Ensuite, parce que les réseaux sociaux fonctionnent comme un tribunal instantané : ils aiment le court, le clair, le choquant. Une séquence remplace un article complet, l’émotion passe devant la vérification, et la nuance arrive quand l’opinion a déjà choisi.

Enfin, parce que Måneskin incarne une victoire rock, explosive, qui bouscule l’idée de la musique “sage” de concours. Ce contraste nourrit des fantasmes, alors qu’il ne prouve rien, et rappelle une chose : le style n’est pas un argument.

Conclusion

Avec le recul, je garde l’image des confettis au sol pendant que les téléphones vibrent déjà.
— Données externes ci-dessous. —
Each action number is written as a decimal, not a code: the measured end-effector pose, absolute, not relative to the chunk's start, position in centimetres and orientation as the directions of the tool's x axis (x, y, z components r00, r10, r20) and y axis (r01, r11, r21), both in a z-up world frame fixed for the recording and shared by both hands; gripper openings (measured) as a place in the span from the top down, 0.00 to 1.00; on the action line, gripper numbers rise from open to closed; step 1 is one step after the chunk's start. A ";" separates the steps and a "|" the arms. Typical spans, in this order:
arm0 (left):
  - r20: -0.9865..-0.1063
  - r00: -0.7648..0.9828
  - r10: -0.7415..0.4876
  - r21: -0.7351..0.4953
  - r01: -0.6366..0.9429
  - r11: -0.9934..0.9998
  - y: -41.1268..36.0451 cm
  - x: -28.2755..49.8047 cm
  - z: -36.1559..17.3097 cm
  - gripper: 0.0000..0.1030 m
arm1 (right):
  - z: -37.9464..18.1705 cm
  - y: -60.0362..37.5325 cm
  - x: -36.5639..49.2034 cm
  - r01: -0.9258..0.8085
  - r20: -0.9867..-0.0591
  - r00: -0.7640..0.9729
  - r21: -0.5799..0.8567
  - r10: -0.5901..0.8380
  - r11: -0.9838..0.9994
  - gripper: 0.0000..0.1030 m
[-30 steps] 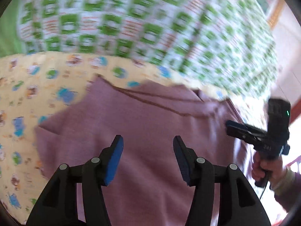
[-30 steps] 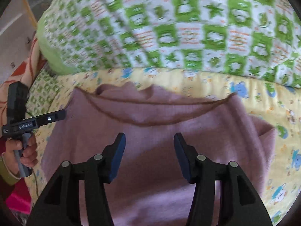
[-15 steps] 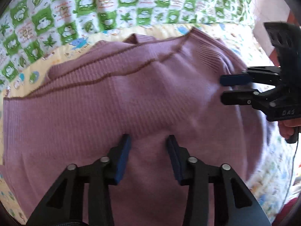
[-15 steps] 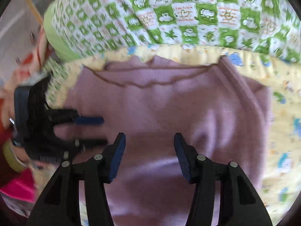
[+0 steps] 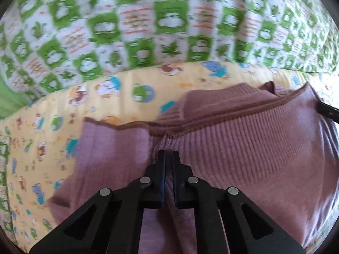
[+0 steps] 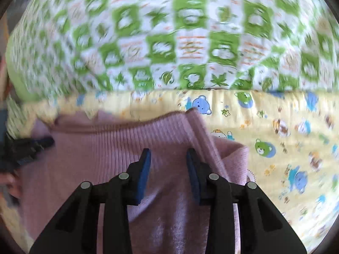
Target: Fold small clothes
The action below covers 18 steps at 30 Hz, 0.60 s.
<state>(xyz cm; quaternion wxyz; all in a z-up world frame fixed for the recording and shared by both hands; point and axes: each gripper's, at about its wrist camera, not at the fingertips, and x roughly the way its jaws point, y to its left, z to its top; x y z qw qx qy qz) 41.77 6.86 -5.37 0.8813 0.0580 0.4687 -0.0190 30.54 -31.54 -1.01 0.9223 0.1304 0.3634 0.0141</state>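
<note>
Left gripper (image 5: 168,154) jaws have clamped the mauve garment (image 5: 243,148); right gripper (image 6: 168,158) jaws closing around it.

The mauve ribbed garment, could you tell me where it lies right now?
In both wrist views the mauve ribbed garment lies on the yellow cartoon-print sheet, just before the green checked quilt.

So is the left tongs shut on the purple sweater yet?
Shut: the left tongs pinch a ridge of the purple sweater near its brown seam.
</note>
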 end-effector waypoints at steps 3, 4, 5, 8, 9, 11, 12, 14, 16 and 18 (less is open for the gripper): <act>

L’Eurovision 2021 a offert une finale forte, et une polémique née d’un plan caméra trop court pour être limpide. Les faits, eux, sont sourcés : démenti, test, résultat négatif confirmé par les organisateurs et relayé par des médias de référence comme Variety.

Les faits, rien que les faits. Et c’est peut-être la petite ironie de cette édition : une chanson gagne en trois minutes, une rumeur tente de prendre la scène en trois secondes.